* [Task brief]
Word for word and without images, transcribe all of the records.

(Source data)
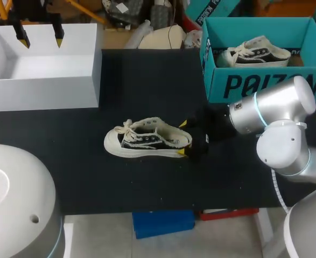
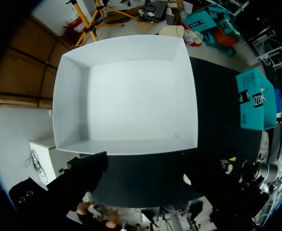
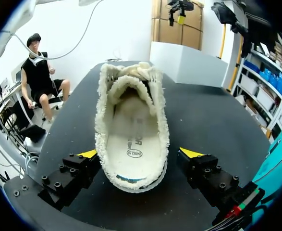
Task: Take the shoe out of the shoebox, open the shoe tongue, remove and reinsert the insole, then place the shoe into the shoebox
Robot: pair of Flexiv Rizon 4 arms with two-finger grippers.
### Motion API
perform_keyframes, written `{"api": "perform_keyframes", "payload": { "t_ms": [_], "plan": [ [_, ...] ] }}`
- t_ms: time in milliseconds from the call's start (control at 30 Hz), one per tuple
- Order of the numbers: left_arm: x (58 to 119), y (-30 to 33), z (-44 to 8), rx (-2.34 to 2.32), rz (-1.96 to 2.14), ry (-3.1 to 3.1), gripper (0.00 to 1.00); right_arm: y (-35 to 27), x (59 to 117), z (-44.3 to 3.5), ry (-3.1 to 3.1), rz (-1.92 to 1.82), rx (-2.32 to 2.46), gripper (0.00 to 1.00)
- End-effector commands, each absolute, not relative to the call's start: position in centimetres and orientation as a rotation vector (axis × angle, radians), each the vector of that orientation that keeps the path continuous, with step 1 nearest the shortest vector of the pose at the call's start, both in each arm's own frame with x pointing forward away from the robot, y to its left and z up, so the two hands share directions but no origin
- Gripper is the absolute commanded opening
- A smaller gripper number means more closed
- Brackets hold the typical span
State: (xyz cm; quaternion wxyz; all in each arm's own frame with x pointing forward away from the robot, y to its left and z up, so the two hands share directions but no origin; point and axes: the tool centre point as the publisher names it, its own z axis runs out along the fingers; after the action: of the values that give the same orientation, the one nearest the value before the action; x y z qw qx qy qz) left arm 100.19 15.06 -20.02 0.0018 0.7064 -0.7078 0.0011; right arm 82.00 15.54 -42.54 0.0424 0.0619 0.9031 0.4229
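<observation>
Two spread fingers of the right gripper (image 3: 140, 156) flanked the shoe (image 3: 131, 96) at its heel, neither touching it. Risk: closing there could crush the soft collar or skid the shoe forward. Shoe upright, cream with frayed edging, toe pointing ahead; insole (image 3: 131, 144) seated flat inside.

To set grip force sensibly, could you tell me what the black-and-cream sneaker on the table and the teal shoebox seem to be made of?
Black-and-cream sneaker: likely canvas, judging by the frayed, fuzzy cream edging; the smooth off-white sole looks rubbery. Teal shoebox: probably matte cardboard, given its thin, flat, folded walls.
</observation>
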Motion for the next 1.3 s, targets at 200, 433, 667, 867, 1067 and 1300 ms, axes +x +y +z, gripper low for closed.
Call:
{"api": "perform_keyframes", "payload": {
  "t_ms": [200,433,667,867,1067,1300],
  "plan": [
    [100.20,15.04,-20.00,2.217,-0.002,-2.221,1.00,16.26,82.27,-43.84,2.718,1.347,0.224,1.00],
    [100.20,15.04,-20.00,2.217,-0.002,-2.221,1.00,16.68,82.55,-44.08,2.701,1.377,0.214,1.00],
    [100.20,15.04,-20.00,2.217,-0.002,-2.221,1.00,16.75,82.91,-43.95,2.693,1.397,0.195,1.00],
    [100.20,15.04,-20.00,2.217,-0.002,-2.221,1.00,16.66,83.00,-43.68,2.687,1.416,0.171,0.00],
    [100.20,15.04,-20.00,2.217,-0.002,-2.221,1.00,16.87,82.98,-43.50,2.693,1.449,0.139,0.00],
    [100.20,15.04,-20.00,2.217,-0.002,-2.221,1.00,16.87,82.98,-43.50,2.693,1.449,0.139,0.00]
  ]
}}
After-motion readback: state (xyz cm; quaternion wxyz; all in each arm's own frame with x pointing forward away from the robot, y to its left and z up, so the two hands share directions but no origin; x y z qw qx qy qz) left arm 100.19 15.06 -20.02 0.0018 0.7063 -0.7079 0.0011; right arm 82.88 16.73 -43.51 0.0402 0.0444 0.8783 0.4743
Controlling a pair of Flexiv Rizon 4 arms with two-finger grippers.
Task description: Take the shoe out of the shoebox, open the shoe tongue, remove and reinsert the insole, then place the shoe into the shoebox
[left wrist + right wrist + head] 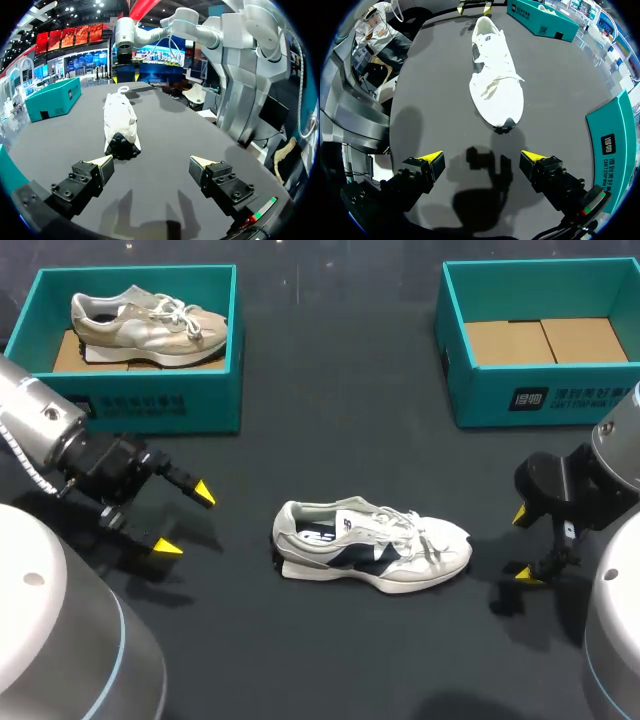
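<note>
While beige shoe (150, 325) sits in left shoebox (140, 400), white shoe (375, 545) on table (330, 420)

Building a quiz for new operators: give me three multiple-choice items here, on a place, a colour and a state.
1. What colour is the shoebox holding the beige shoe? A. teal B. red C. white
2. Where is the white shoe? A. in that shoebox B. atop the beige shoe C. on the table between left tool and right tool
3. Left tool: A. shut on shoe B. open, empty C. shut on insole
Answers: A, teal walls; C, it lies on bare tabletop; B, fingers apart, nothing between.
</note>
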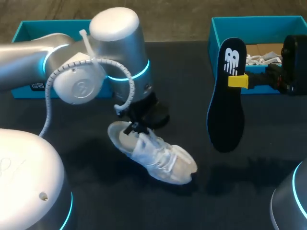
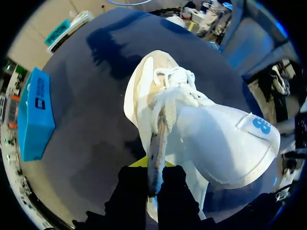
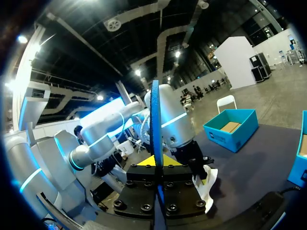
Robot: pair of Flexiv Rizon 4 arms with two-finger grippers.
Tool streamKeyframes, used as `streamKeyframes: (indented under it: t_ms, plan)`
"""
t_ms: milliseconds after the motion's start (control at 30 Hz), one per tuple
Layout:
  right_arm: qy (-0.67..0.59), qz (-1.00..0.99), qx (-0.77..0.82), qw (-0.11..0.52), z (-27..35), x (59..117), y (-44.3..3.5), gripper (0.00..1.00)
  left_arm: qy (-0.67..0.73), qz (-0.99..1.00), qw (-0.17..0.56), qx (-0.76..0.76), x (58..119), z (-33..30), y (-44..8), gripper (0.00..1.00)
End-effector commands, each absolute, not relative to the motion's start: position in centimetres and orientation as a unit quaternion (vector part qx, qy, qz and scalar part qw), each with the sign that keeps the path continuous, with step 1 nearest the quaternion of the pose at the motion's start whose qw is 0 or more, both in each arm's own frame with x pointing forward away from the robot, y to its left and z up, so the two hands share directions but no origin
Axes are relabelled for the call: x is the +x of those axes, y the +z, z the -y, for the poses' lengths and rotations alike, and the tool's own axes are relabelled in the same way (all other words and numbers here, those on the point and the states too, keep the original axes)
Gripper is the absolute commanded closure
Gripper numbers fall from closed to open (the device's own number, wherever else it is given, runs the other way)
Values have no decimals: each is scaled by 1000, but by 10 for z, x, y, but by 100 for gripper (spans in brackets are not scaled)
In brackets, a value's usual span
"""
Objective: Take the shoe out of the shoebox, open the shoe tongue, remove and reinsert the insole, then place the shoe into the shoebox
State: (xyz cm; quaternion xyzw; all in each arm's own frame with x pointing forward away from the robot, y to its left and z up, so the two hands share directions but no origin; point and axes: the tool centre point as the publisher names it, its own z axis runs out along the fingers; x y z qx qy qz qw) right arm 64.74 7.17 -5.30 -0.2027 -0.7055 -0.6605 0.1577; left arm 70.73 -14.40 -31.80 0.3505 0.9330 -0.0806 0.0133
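The white shoe (image 1: 158, 158) lies tilted on the black table (image 1: 72, 124), toe toward the front right. My left gripper (image 1: 136, 125) is shut on a thin edge of its upper beside the laces; in the left wrist view that gripper (image 2: 154, 167) pinches this edge of the shoe (image 2: 211, 139). The dark insole (image 1: 225, 105) hangs upright above the table, right of the shoe, with my right gripper (image 1: 238, 80) shut on its upper part. From the right wrist, the insole (image 3: 155, 120) stands edge-on between the fingers of that gripper (image 3: 156, 165), the shoe (image 3: 207, 184) beyond it.
A teal shoebox (image 1: 218, 28) with paper and laces inside stands at the back right, behind my right gripper. A second teal box (image 1: 29, 31) sits at the back left, partly hidden by my left arm; it also shows as the teal box (image 2: 36, 112) beside the shoe.
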Motion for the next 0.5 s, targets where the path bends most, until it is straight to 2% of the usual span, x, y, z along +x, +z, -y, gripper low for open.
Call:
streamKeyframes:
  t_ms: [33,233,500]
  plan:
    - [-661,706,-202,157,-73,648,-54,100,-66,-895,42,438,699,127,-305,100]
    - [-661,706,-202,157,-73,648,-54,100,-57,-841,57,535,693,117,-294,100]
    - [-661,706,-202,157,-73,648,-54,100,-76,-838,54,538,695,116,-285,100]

* [Completed exercise]
Task: Take the shoe out of the shoebox, open the shoe tongue, remove and reinsert the insole, then place the shoe into the shoebox
Robot: pair of Flexiv Rizon 4 arms with two-finger grippers.
### Motion API
perform_keyframes, written `{"api": "perform_keyframes", "payload": { "t_ms": [_], "plan": [ [_, ...] ] }}`
- t_ms: time in milliseconds from the call's start (control at 30 Hz), one per tuple
- Order of the numbers: left_arm: x (58 to 119), y (-30 to 33), z (-44 to 8), rx (-2.34 to 2.32), rz (-1.96 to 2.14), ry (-3.1 to 3.1), gripper (0.00 to 1.00); right_arm: y (-35 to 27), x (59 to 117), z (-44.3 to 3.5), ry (-3.1 to 3.1), rz (-1.92 to 1.82), rx (-2.32 to 2.46), gripper (0.00 to 1.00)
- End-effector commands, each absolute, not relative to the call's start: position in centimetres and orientation as a rotation vector (axis × angle, radians), each the vector of that orientation that keeps the path continuous, with step 1 nearest the shortest vector of the pose at the call's start, both in each arm's own frame with x pointing forward away from the robot, y to its left and z up, so the two hands share directions but no origin
- Gripper is the absolute commanded opening
- A smaller gripper number means more closed
- Brackets hold the typical span
State: (xyz cm; quaternion wxyz; all in each arm's own frame with x pointing forward away from the robot, y to its left and z up, so the two hands share directions but no origin; point and axes: the tool centre point as the publisher names it, its own z axis runs out along the fingers; after the action: of the values that give the same orientation, the one nearest the value before the action; x y z qw qx qy qz) left arm 100.19 15.06 -20.02 0.0018 0.7064 -0.7078 0.0011; right arm 82.00 15.54 -42.54 0.0424 0.0619 0.9031 0.4229
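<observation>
Two spread fingers of the right gripper (image 3: 140, 156) flanked the shoe (image 3: 131, 96) at its heel, neither touching it. Risk: closing there could crush the soft collar or skid the shoe forward. Shoe upright, cream with frayed edging, toe pointing ahead; insole (image 3: 131, 144) seated flat inside.

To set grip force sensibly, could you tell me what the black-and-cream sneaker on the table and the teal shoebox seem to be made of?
Black-and-cream sneaker: likely canvas, judging by the frayed, fuzzy cream edging; the smooth off-white sole looks rubbery. Teal shoebox: probably matte cardboard, given its thin, flat, folded walls.
</observation>
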Motion for the next 1.3 s, targets at 200, 433, 667, 867, 1067 and 1300 ms, axes +x +y +z, gripper low for closed.
Call:
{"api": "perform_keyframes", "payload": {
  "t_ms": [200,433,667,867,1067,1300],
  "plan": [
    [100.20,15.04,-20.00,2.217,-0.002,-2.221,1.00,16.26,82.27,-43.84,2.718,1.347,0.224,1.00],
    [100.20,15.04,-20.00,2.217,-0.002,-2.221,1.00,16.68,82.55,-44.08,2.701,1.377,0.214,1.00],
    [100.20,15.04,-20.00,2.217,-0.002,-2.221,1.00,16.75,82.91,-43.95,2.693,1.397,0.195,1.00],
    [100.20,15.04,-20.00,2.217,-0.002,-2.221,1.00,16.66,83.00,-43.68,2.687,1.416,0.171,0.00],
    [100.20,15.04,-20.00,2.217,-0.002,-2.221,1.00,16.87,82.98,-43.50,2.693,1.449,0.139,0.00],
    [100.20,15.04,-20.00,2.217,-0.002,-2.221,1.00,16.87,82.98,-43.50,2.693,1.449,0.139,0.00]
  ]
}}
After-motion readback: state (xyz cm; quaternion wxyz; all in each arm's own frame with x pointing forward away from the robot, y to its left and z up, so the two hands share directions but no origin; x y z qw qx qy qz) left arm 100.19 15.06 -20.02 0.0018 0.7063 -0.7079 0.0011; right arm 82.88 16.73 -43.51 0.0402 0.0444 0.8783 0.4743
Controlling a pair of Flexiv Rizon 4 arms with two-finger grippers.
Task description: Take the shoe out of the shoebox, open the shoe tongue, remove and reinsert the insole, then place the shoe into the shoebox
[left wrist + right wrist + head] 
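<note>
While beige shoe (150, 325) sits in left shoebox (140, 400), white shoe (375, 545) on table (330, 420)

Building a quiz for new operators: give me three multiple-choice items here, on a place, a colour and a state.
1. What colour is the shoebox holding the beige shoe? A. teal B. red C. white
2. Where is the white shoe? A. in that shoebox B. atop the beige shoe C. on the table between left tool and right tool
3. Left tool: A. shut on shoe B. open, empty C. shut on insole
Answers: A, teal walls; C, it lies on bare tabletop; B, fingers apart, nothing between.
</note>
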Robot: pair of Flexiv Rizon 4 arms with two-finger grippers.
Tool streamKeyframes, used as `streamKeyframes: (indented under it: t_ms, plan)`
"""
t_ms: milliseconds after the motion's start (control at 30 Hz), one per tuple
Layout:
  right_arm: qy (-0.67..0.59), qz (-1.00..0.99), qx (-0.77..0.82), qw (-0.11..0.52), z (-27..35), x (59..117), y (-44.3..3.5), gripper (0.00..1.00)
  left_arm: qy (-0.67..0.73), qz (-0.99..1.00), qw (-0.17..0.56), qx (-0.76..0.76), x (58..119), z (-33..30), y (-44..8), gripper (0.00..1.00)
End-effector commands, each absolute, not relative to the motion's start: position in centimetres and orientation as a unit quaternion (vector part qx, qy, qz and scalar part qw), each with the sign that keeps the path continuous, with step 1 nearest the quaternion of the pose at the motion's start whose qw is 0 or more, both in each arm's own frame with x pointing forward away from the robot, y to its left and z up, so the two hands share directions but no origin
Axes are relabelled for the call: x is the +x of those axes, y the +z, z the -y, for the poses' lengths and rotations alike, and the tool's own axes are relabelled in the same way (all other words and numbers here, those on the point and the states too, keep the original axes)
Gripper is the absolute commanded closure
Gripper numbers fall from closed to open (the device's own number, wherever else it is given, runs the other way)
Values have no decimals: each is scaled by 1000, but by 10 for z, x, y, but by 100 for gripper (spans in brackets are not scaled)
In brackets, a value's usual span
"""
Objective: Take the shoe out of the shoebox, open the shoe tongue, remove and reinsert the insole, then place the shoe into the shoebox
State: (xyz cm; quaternion xyzw; all in each arm's own frame with x pointing forward away from the robot, y to its left and z up, so the two hands share directions but no origin; point and axes: the tool centre point as the publisher names it, its own z axis runs out along the fingers; x y z qx qy qz qw) right arm 64.74 7.17 -5.30 -0.2027 -0.7055 -0.6605 0.1577; left arm 70.73 -14.40 -31.80 0.3505 0.9330 -0.0806 0.0133
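The white shoe (image 1: 158, 158) lies tilted on the black table (image 1: 72, 124), toe toward the front right. My left gripper (image 1: 136, 125) is shut on a thin edge of its upper beside the laces; in the left wrist view that gripper (image 2: 154, 167) pinches this edge of the shoe (image 2: 211, 139). The dark insole (image 1: 225, 105) hangs upright above the table, right of the shoe, with my right gripper (image 1: 238, 80) shut on its upper part. From the right wrist, the insole (image 3: 155, 120) stands edge-on between the fingers of that gripper (image 3: 156, 165), the shoe (image 3: 207, 184) beyond it.
A teal shoebox (image 1: 218, 28) with paper and laces inside stands at the back right, behind my right gripper. A second teal box (image 1: 29, 31) sits at the back left, partly hidden by my left arm; it also shows as the teal box (image 2: 36, 112) beside the shoe.
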Motion for the next 0.5 s, targets where the path bends most, until it is straight to 2% of the usual span, x, y, z along +x, +z, -y, gripper low for open.
Call:
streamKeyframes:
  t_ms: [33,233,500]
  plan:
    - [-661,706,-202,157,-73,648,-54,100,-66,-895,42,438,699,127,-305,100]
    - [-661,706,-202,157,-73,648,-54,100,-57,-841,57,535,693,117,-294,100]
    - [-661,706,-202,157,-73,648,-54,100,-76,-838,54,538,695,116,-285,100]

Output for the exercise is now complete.